## Given information
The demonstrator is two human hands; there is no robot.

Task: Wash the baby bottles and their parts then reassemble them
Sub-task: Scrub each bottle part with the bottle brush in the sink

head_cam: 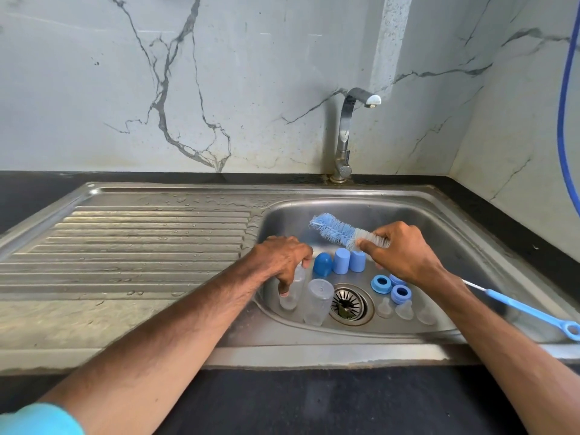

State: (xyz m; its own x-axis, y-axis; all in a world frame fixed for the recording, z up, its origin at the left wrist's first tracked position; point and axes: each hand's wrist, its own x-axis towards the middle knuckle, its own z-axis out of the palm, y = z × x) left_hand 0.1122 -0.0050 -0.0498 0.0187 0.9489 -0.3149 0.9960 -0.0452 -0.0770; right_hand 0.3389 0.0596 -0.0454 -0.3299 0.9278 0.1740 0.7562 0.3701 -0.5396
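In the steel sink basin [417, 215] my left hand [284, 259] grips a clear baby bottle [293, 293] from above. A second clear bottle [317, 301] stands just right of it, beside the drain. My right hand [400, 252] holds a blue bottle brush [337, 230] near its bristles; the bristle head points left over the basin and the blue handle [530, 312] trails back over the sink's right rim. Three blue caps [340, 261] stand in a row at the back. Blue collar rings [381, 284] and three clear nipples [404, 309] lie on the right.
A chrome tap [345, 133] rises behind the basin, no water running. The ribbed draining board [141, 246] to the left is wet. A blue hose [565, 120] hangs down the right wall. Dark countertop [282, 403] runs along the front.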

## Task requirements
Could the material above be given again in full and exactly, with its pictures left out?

## Exercise solution
The demonstrator is two human hands; there is no robot.

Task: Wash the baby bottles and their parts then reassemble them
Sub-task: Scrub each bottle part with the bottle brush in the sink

head_cam: 

State: (xyz m; its own x-axis, y-axis; all in a world frame fixed for the recording, z up, its origin at the left wrist's first tracked position; point and axes: each hand's wrist, its own x-axis towards the middle knuckle, its own z-axis out of the palm, y = z × x) left_hand 0.1122 -0.0050 -0.0498 0.0187 0.9489 -0.3149 0.9960 -0.0452 -0.0770; right_hand 0.3389 0.0596 -0.0454 -0.3299 0.9278 0.1740 0.7562 0.3701 -0.5396
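In the steel sink basin [417, 215] my left hand [284, 259] grips a clear baby bottle [293, 293] from above. A second clear bottle [317, 301] stands just right of it, beside the drain. My right hand [400, 252] holds a blue bottle brush [337, 230] near its bristles; the bristle head points left over the basin and the blue handle [530, 312] trails back over the sink's right rim. Three blue caps [340, 261] stand in a row at the back. Blue collar rings [381, 284] and three clear nipples [404, 309] lie on the right.
A chrome tap [345, 133] rises behind the basin, no water running. The ribbed draining board [141, 246] to the left is wet. A blue hose [565, 120] hangs down the right wall. Dark countertop [282, 403] runs along the front.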

The output shown is complete.